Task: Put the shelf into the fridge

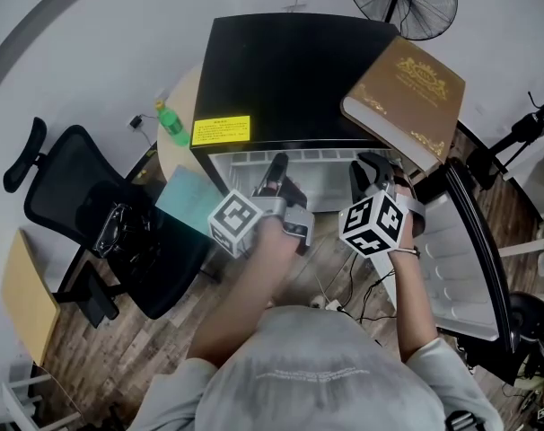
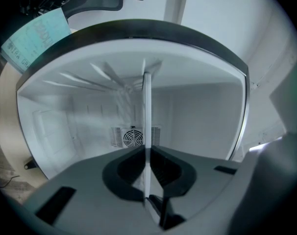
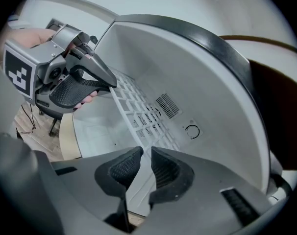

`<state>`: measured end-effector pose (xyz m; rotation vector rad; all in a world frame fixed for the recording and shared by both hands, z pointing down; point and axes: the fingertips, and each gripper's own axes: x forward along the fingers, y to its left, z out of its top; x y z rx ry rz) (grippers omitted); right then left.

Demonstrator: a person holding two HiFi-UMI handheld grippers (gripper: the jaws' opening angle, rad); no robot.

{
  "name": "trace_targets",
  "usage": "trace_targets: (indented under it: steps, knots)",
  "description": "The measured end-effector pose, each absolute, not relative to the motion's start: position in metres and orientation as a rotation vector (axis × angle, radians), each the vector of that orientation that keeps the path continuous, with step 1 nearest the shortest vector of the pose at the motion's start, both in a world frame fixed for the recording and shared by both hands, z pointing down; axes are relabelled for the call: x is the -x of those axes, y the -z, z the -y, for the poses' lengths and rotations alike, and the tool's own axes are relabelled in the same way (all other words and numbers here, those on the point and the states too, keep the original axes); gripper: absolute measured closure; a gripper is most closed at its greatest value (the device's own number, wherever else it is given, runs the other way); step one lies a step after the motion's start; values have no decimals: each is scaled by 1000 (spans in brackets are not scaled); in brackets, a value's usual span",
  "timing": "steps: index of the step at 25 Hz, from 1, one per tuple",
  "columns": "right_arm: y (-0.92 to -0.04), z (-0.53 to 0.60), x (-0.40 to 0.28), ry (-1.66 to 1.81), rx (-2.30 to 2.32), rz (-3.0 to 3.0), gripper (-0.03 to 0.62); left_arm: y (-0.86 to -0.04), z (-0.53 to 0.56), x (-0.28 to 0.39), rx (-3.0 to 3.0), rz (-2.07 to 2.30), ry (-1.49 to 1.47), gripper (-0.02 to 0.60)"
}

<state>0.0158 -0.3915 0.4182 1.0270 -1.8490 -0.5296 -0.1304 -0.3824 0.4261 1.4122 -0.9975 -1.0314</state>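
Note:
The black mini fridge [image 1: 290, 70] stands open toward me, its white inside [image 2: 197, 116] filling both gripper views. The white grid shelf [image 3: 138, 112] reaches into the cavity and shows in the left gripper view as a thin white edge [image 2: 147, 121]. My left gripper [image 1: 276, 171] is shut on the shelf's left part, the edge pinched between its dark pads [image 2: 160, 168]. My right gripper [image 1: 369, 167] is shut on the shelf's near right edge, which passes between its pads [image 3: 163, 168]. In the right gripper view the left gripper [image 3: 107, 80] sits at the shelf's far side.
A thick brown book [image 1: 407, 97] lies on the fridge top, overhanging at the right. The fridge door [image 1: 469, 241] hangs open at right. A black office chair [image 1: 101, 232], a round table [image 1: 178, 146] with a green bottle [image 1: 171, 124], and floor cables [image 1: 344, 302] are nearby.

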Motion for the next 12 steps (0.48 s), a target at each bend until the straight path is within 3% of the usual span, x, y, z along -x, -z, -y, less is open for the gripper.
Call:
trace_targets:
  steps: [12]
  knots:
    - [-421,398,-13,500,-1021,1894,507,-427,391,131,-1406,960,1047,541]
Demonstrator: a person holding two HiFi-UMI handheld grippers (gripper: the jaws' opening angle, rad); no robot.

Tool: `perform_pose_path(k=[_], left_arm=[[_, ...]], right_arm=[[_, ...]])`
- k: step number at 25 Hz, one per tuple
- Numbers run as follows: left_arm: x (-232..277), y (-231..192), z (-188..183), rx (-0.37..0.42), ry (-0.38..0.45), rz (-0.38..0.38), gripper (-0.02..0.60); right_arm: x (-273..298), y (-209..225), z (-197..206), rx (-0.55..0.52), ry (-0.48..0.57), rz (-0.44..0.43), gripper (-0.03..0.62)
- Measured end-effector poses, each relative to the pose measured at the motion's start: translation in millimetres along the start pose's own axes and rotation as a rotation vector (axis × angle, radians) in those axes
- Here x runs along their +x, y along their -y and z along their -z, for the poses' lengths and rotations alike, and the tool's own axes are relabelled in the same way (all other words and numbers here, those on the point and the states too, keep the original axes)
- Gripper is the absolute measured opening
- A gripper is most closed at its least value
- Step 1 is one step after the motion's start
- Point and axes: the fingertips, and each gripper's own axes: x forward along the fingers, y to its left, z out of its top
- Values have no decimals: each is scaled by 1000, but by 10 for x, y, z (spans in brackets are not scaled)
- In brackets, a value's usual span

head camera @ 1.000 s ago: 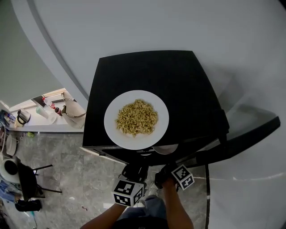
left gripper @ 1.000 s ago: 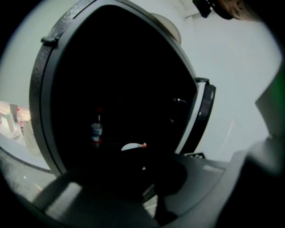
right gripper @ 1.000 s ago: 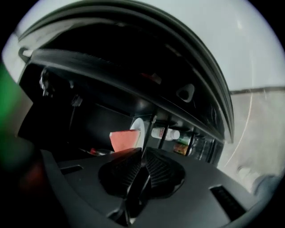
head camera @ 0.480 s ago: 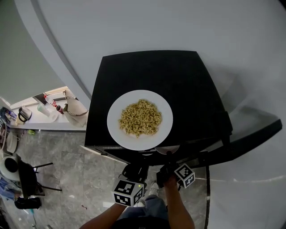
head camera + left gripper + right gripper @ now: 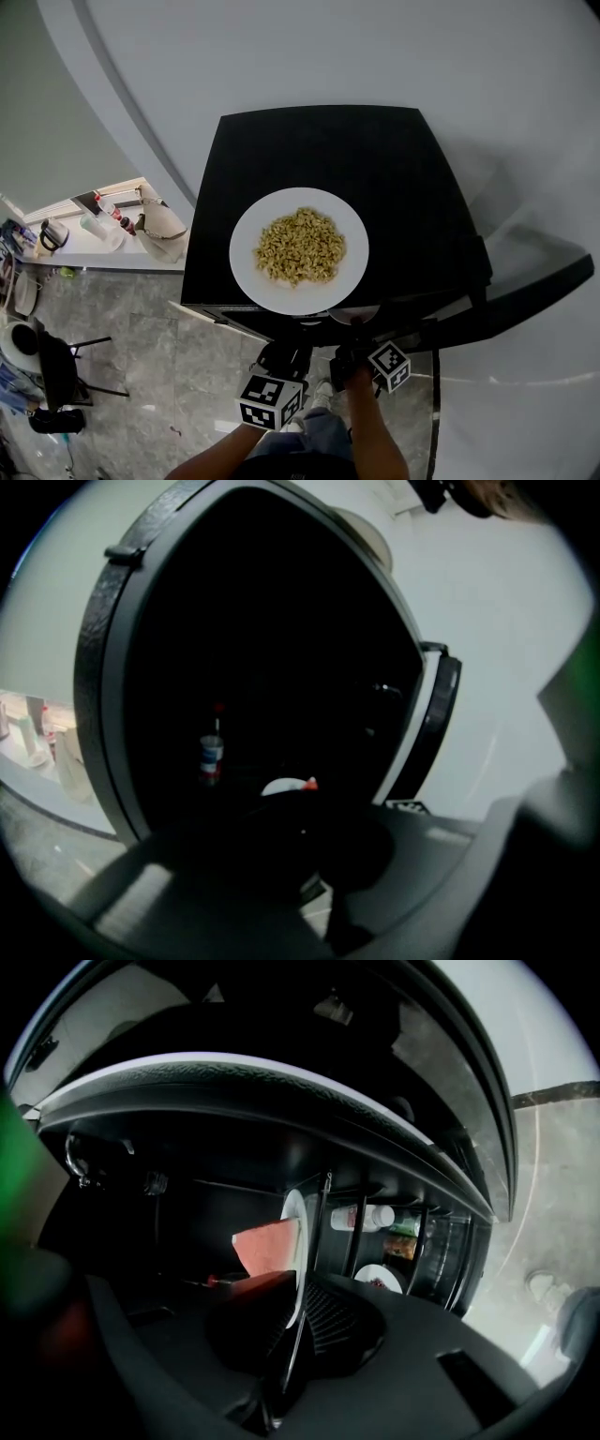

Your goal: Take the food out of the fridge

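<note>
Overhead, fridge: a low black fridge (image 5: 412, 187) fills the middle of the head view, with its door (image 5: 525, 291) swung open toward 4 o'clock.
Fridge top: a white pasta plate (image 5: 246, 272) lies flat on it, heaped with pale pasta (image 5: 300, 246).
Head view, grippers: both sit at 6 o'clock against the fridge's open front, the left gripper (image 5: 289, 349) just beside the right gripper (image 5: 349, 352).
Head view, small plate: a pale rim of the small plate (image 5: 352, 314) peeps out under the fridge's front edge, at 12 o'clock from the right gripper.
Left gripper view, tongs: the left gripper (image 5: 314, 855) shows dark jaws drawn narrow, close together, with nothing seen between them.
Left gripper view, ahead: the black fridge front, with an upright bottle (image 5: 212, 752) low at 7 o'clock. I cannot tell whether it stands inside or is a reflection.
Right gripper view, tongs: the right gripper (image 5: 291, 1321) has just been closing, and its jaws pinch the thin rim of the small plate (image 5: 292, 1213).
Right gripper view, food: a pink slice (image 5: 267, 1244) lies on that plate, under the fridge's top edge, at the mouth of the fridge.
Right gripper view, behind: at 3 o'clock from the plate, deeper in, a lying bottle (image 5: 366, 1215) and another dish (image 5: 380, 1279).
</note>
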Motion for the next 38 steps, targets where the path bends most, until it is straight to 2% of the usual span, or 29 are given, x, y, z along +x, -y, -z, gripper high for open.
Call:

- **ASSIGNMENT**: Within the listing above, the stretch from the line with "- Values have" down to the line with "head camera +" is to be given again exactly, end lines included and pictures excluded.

- **EXERCISE RESPONSE**:
- Values have no decimals: each is scaled by 1000, but by 10 for x, y, z (spans in brackets are not scaled)
- In brackets, a value's usual span

head camera @ 1.000 s ago: 
left gripper @ 1.000 s ago: 
right gripper @ 1.000 s ago: 
head camera @ 0.480 s ago: 
head camera + left gripper + right gripper @ now: 

This completes the response.